Retype, word for word, every line from the one holding "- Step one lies" through the one holding "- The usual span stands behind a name" in the entries below, both included, and only those lines.

RECORDS SHOWN: Begin

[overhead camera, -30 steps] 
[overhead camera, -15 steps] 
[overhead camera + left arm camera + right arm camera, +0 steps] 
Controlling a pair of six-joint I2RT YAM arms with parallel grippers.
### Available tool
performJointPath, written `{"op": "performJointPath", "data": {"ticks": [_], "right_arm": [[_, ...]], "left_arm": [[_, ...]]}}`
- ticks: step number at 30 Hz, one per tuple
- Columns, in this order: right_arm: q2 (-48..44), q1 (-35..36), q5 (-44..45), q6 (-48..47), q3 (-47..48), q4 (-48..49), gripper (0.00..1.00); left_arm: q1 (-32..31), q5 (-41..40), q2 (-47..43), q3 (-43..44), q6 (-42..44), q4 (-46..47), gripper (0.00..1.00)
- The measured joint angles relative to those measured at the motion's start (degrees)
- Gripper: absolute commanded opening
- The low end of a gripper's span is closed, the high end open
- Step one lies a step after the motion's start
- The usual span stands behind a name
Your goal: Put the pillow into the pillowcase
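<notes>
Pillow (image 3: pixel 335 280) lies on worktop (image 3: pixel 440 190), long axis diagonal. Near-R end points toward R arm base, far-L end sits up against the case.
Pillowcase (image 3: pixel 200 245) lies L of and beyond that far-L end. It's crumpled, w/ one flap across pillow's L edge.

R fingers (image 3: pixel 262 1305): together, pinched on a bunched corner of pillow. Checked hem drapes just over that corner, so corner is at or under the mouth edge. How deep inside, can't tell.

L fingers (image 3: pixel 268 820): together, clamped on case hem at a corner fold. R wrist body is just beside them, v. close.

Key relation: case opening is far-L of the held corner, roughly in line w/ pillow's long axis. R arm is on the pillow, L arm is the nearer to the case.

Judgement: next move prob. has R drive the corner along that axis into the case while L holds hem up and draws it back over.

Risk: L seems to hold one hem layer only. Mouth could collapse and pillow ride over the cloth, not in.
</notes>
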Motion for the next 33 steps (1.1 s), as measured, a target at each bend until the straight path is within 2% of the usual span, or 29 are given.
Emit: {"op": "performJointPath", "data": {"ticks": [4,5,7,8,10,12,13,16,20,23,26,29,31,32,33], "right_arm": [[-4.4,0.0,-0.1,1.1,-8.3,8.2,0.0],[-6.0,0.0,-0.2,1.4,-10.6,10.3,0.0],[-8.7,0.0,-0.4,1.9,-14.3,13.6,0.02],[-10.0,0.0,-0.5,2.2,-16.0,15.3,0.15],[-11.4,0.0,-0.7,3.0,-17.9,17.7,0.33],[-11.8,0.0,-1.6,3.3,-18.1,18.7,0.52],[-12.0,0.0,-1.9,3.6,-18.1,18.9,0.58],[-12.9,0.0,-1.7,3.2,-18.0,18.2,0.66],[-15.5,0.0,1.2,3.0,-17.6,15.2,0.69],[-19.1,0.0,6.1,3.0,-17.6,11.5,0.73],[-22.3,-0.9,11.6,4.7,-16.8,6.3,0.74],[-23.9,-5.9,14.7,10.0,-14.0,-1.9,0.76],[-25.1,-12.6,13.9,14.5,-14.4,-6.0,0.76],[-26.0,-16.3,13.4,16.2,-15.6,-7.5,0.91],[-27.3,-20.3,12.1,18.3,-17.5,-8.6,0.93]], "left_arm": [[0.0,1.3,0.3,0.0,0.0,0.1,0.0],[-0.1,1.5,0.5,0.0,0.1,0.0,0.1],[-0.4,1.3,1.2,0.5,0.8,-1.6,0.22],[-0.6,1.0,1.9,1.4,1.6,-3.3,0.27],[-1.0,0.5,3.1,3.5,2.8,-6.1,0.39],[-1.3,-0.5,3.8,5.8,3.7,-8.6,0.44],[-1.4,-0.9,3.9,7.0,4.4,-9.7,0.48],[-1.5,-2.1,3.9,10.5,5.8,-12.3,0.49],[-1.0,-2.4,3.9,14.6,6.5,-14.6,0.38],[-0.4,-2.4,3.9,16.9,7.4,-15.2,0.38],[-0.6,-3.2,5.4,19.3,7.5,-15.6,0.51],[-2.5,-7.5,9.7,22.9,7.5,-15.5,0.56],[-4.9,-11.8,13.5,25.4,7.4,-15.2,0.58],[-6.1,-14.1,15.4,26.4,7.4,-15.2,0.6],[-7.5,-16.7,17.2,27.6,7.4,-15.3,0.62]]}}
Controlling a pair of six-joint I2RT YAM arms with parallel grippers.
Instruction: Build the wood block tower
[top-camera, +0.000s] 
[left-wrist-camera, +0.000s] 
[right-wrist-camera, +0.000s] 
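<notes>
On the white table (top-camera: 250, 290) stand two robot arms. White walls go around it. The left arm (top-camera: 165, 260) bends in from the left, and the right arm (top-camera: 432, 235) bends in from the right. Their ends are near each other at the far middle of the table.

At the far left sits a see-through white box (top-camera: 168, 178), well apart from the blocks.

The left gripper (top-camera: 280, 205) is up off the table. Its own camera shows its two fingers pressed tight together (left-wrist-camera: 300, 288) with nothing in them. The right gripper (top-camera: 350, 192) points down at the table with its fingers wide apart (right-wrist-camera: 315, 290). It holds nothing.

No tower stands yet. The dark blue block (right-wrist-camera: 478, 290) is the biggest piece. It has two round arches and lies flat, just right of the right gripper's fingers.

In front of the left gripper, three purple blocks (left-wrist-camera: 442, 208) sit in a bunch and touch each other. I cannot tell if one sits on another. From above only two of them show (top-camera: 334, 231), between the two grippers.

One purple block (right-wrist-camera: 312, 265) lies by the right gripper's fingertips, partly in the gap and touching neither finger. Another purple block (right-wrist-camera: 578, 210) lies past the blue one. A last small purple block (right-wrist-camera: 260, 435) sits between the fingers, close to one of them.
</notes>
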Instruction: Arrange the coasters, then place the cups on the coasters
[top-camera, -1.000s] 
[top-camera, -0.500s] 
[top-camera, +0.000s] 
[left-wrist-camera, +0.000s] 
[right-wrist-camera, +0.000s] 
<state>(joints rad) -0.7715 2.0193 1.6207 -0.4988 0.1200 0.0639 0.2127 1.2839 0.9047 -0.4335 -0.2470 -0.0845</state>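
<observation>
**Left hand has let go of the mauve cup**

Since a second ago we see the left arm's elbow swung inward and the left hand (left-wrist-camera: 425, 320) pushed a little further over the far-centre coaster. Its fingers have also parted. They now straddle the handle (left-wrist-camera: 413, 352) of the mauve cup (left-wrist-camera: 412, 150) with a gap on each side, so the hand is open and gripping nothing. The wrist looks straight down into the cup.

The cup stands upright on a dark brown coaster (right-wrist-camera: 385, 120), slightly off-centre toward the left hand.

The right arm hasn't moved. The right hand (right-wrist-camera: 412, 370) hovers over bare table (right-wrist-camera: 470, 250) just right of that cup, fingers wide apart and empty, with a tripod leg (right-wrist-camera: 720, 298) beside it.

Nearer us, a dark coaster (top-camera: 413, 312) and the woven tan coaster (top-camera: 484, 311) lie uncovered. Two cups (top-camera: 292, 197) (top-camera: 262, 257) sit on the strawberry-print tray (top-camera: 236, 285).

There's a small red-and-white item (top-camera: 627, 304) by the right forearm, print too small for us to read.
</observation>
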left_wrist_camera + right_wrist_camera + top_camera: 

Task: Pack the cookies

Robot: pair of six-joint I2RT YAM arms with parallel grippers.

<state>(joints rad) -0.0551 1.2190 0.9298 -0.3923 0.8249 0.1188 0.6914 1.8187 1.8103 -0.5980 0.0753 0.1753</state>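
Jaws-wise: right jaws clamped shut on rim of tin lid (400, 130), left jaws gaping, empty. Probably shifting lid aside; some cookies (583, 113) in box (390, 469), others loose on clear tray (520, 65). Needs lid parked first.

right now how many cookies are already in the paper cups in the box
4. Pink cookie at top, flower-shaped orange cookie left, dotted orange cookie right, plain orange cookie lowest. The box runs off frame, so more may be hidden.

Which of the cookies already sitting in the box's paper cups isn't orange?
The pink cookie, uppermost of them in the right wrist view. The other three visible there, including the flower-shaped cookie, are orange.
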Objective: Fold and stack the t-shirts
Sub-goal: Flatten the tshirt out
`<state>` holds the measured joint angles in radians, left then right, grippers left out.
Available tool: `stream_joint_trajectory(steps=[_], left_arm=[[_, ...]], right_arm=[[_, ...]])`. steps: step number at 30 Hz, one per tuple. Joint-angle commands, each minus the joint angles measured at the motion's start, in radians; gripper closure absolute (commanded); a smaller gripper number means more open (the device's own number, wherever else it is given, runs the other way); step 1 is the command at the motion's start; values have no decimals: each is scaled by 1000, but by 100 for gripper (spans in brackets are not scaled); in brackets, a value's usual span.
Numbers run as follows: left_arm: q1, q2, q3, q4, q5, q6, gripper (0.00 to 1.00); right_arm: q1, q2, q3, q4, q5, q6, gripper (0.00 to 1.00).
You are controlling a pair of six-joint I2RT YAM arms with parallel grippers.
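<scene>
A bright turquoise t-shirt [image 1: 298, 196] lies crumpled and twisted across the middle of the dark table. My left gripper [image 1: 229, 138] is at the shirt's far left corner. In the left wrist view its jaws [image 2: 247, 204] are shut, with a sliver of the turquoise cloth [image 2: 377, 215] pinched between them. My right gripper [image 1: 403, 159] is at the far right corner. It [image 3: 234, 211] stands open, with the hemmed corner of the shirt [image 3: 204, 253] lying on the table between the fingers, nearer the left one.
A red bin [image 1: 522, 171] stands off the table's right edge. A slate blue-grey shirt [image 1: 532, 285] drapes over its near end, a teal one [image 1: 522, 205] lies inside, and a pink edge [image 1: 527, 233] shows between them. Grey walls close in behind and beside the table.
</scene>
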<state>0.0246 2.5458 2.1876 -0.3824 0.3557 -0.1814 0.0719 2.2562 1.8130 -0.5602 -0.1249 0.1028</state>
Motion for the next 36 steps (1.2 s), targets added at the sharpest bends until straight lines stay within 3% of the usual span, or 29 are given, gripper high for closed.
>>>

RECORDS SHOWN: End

:: YOUR SOLUTION ::
- Step one lies a step after the motion's start
- The usual span stands behind a name

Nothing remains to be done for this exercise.